== Exercise brief ==
Only the lines below, from the one with "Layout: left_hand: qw" through the one with "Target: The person", are to be written out, exactly.

== Exercise data ==
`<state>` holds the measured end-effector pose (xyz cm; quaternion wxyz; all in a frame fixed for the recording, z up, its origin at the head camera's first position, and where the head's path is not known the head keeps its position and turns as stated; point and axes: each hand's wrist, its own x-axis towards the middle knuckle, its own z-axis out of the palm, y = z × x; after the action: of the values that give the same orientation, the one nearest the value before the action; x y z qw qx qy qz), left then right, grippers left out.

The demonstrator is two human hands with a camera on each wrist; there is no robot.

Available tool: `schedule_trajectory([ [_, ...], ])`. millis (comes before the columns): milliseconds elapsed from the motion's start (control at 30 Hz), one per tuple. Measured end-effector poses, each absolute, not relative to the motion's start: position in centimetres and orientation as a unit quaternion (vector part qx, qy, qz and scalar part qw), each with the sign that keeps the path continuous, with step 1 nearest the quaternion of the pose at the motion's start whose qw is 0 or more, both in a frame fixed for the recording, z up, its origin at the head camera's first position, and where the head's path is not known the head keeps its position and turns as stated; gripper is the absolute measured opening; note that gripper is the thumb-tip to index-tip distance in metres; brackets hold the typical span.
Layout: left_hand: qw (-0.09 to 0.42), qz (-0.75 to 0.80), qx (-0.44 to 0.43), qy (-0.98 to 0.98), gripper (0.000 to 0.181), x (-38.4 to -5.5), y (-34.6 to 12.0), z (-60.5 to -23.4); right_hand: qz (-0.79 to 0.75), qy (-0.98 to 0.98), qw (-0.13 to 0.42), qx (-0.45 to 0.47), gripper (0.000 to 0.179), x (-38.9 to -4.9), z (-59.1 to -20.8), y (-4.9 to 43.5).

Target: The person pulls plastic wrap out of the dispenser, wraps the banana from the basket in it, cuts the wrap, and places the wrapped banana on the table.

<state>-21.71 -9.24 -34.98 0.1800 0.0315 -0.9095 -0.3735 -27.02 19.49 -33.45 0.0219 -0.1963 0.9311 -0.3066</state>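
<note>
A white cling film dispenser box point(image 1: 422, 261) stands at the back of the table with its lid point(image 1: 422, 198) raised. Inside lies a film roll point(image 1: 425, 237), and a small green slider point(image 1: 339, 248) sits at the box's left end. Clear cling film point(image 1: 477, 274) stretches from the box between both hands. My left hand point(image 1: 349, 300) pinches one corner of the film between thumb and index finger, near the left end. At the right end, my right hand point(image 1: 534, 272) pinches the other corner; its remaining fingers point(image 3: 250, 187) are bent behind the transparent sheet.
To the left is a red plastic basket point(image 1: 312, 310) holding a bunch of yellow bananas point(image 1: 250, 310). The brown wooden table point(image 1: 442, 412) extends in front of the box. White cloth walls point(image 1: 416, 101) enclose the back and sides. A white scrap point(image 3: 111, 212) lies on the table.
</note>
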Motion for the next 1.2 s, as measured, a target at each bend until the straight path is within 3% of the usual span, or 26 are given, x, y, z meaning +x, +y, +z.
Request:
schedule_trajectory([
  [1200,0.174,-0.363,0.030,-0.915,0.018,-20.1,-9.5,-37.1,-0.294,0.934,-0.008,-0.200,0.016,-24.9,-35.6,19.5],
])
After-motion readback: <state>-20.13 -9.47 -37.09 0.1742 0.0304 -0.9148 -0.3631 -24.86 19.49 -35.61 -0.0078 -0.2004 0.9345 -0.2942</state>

== Solution for this task ==
Layout: left_hand: qw (-0.09 to 0.42), qz (-0.75 to 0.80), qx (-0.44 to 0.43), qy (-0.98 to 0.98), gripper (0.000 to 0.181), x (-38.4 to -5.5), y (-34.6 to 12.0), z (-60.5 to -23.4); right_hand: qz (-0.79 to 0.75), qy (-0.98 to 0.98), qw (-0.13 to 0.42), qx (-0.45 to 0.47), gripper (0.000 to 0.179), x (-38.9 to -4.9), z (-59.1 to -20.8), y (-4.9 to 43.5).

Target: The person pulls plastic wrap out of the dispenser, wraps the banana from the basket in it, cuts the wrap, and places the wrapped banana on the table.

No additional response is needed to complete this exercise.